**Task:** Transcribe every line of the material below without change, apart from dropping the pictures.
[[ Dataset excerpt open ]]
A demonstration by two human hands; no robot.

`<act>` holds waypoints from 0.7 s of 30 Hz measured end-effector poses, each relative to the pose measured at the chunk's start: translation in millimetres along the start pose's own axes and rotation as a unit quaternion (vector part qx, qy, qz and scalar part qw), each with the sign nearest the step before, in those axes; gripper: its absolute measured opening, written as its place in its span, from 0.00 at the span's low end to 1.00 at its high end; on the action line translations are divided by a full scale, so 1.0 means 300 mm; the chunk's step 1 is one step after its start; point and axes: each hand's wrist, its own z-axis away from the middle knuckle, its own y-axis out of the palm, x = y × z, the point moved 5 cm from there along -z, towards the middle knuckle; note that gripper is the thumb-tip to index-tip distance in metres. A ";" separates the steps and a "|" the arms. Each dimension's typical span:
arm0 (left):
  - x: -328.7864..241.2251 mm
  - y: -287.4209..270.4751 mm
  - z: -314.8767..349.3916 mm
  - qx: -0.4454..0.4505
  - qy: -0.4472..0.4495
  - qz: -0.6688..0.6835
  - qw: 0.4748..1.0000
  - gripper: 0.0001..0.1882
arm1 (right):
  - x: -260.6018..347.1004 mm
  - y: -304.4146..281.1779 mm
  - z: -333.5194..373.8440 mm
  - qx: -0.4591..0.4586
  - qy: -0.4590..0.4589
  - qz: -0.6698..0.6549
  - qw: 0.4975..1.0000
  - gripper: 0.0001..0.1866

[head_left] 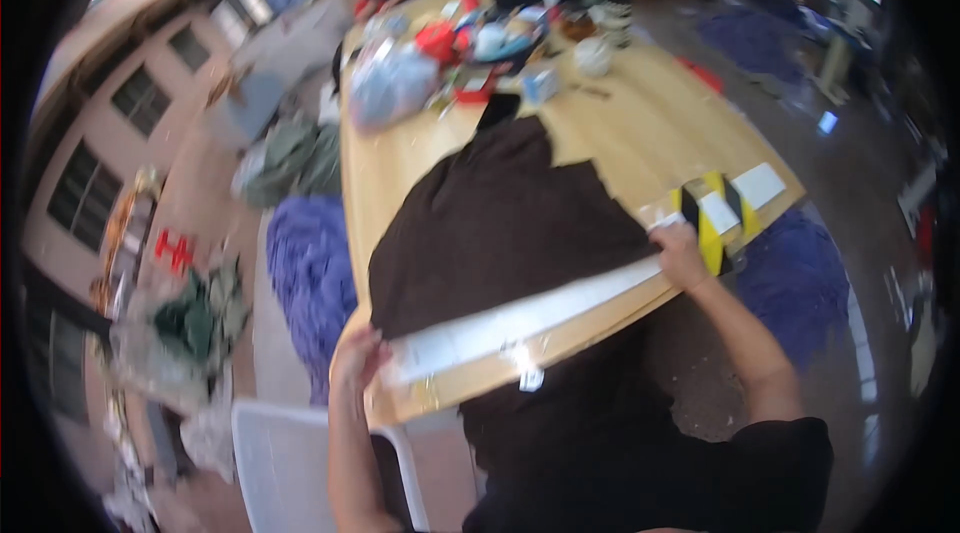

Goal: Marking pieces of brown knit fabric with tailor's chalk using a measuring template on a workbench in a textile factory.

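While the brown cloth [490,233] lies on the table [640,123], twelve o'clock from the pale strip [530,318], the left hand [355,360] and right hand [682,258], fingers half curled, meet its seven and four o'clock corners, grip unclear. Straightening seems underway, calling for even tension.

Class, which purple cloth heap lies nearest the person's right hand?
The purple heap by the near-right corner of the table; the left heap and far heap lie farther off.
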 end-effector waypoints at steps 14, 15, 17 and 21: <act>0.044 0.005 0.049 -0.032 0.023 -0.060 0.997 0.09 | -0.125 -0.028 0.023 0.039 0.071 -0.002 0.997 0.18; 0.048 0.006 0.050 -0.027 0.026 -0.068 0.997 0.09 | -0.119 -0.030 0.029 0.036 0.067 -0.006 0.997 0.19; 0.059 0.008 0.049 -0.023 0.024 -0.075 0.997 0.09 | -0.137 -0.027 0.041 0.048 0.073 -0.004 0.996 0.20; 0.082 0.010 0.040 -0.046 0.020 -0.097 0.994 0.08 | -0.139 -0.025 0.044 0.052 0.036 0.018 0.998 0.23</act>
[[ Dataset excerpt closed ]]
**The completed task:**
A demonstration by two human hands; no robot.

`<act>` holds waypoints from 0.7 s of 30 Hz measured end-effector poses, each relative to the pose measured at the chunk's start: translation in millimetres along the start pose's own axes and rotation as a unit quaternion (vector part qx, qy, qz and scalar part qw), each with the sign nearest the step before, in those axes; gripper: its absolute measured opening, written as its place in its span, from 0.00 at the span's low end to 1.00 at its high end; on the action line translations are divided by a full scale, so 1.0 means 300 mm; the chunk's step 1 is one step after its start; point and axes: each hand's wrist, its own z-axis away from the middle knuckle, its own y-axis out of the palm, x = y × z, the point moved 5 cm from there along -z, towards the middle knuckle; note that gripper is the thumb-tip to index-tip distance in metres. A ";" separates the steps and a "|" the arms. Each dimension's typical span:
arm0 (left):
  - x: -328.7864..241.2251 mm
  - y: -287.4209..270.4751 mm
  - z: -314.8767..349.3916 mm
  - qx: -0.4454..0.4505
  - qy: -0.4472..0.4495
  - qz: -0.6688..0.6835
  - qw: 0.4748..1.0000
  - gripper: 0.0001..0.1882
arm1 (right):
  - x: -260.6018..347.1004 mm
  - y: -304.4146..281.1779 mm
  - z: -333.5194..373.8440 mm
  - qx: -0.4591..0.4586
  - qy: -0.4590..0.4589
  - qz: -0.6698..0.6549
  - qw: 0.4975..1.0000
  - gripper: 0.0001..0.1866

[head_left] 

Goal: Marking pieces of brown knit fabric with tailor's chalk using a measuring template on a workbench in a textile factory.

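While the brown cloth [490,233] lies on the table [640,123], twelve o'clock from the pale strip [530,318], the left hand [355,360] and right hand [682,258], fingers half curled, meet its seven and four o'clock corners, grip unclear. Straightening seems underway, calling for even tension.

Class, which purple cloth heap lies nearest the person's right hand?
The purple heap by the near-right corner of the table; the left heap and far heap lie farther off.
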 end-effector waypoints at steps 14, 15, 17 and 21: <act>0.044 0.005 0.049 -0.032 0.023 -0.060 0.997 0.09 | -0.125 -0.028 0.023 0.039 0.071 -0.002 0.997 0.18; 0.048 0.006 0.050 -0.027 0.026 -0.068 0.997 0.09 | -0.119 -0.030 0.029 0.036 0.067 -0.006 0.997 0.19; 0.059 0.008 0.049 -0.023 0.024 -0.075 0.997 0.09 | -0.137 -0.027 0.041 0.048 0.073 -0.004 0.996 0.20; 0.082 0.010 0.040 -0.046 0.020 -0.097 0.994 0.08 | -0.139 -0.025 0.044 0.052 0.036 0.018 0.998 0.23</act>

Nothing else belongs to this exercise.